On the menu there was GM polenta, produced in Spain from Monsanto's Bt-maize (also called MON810), along with a variety of meats and sausages, undoubtedly made from animals fed with RoundupReady soy.

The event was organised on behalf of the Farmers Biotech Network by The Centre (formerly dubbed 'Brussels first Think-Do Tank' - "pioneering new forms of dialogue" -, now merged  with Edelman public affairs  and called 'Edelman The Centre') The Farmers Biotech Network claims to "unite farmers from all over Europe who want to grow GM crops" and it  argues that European farmers' access to this “innovative technology” is being hindered by "an extremely restrictive GM policy, which is currently adopted in the EU for political reasons".

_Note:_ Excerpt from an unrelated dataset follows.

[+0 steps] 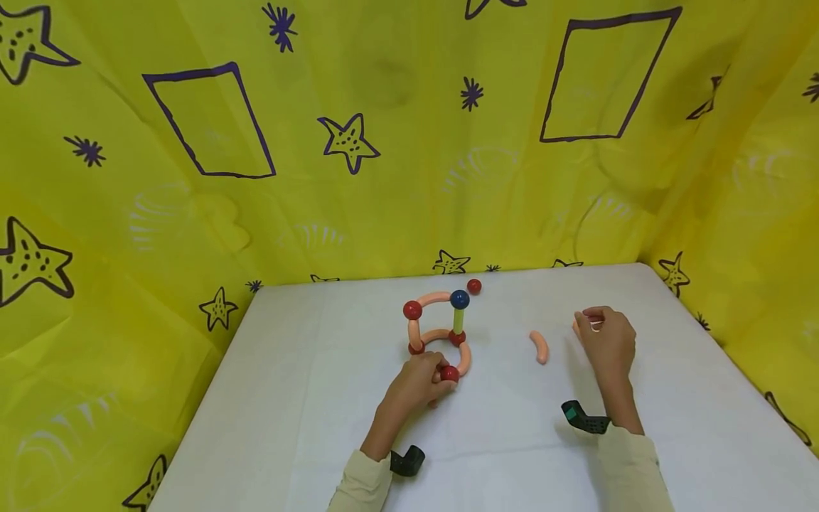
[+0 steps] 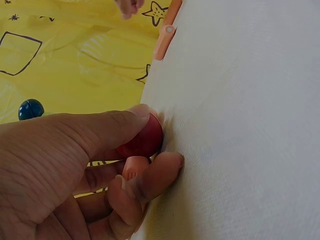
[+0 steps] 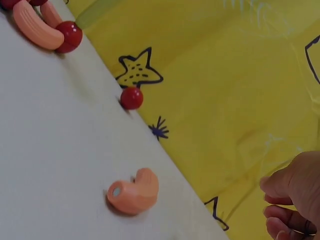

According to one member, this network was formed in the UK by farmers who had previously participated in field trials, and who had  stayed in touch. However, on the FBN website it looks as if the network only has in fact 18  farmers, with three each in the UK, Romania and Germany, two in Spain, Portugal and France, and one in Denmark, Hungary and Bulgaria. It is not clear  how these farmers were brought together.

Only one of the three supporting MEPs, German Liberal Britta Reimers, turned up to the GM feast. She echoed the animal feed industry's complaint that the EU’s zero-tolerance policy on the presence of non-authorised GMOs in food and feed was detrimental to the sector's competitiveness "in this time of financial crisis". A proposal on this issue is expected by the end of this year, but Reimers said it should come earlier: "We can't close our gates". Bob Fiddaman, one of the farmers present, invited Reimers and the other guests to enjoy a meal that "increases consumer choice". He said that GM crops offered solutions for food security and climate change.

According to the information distributed during the event, the FBN does not pay salaries or fees to its members, "who are all volunteers", but who. "For this event, they have shared some travel and accommodation costs with industry". And, presumably, the considerable amount needed to hire a Brussels lobby consultancy to organise the event on a prime location.. CEO has asked The Centre who paid for the event, and we are waiting for an answer to be provided by Mr David Hill, Chairman of the FBN.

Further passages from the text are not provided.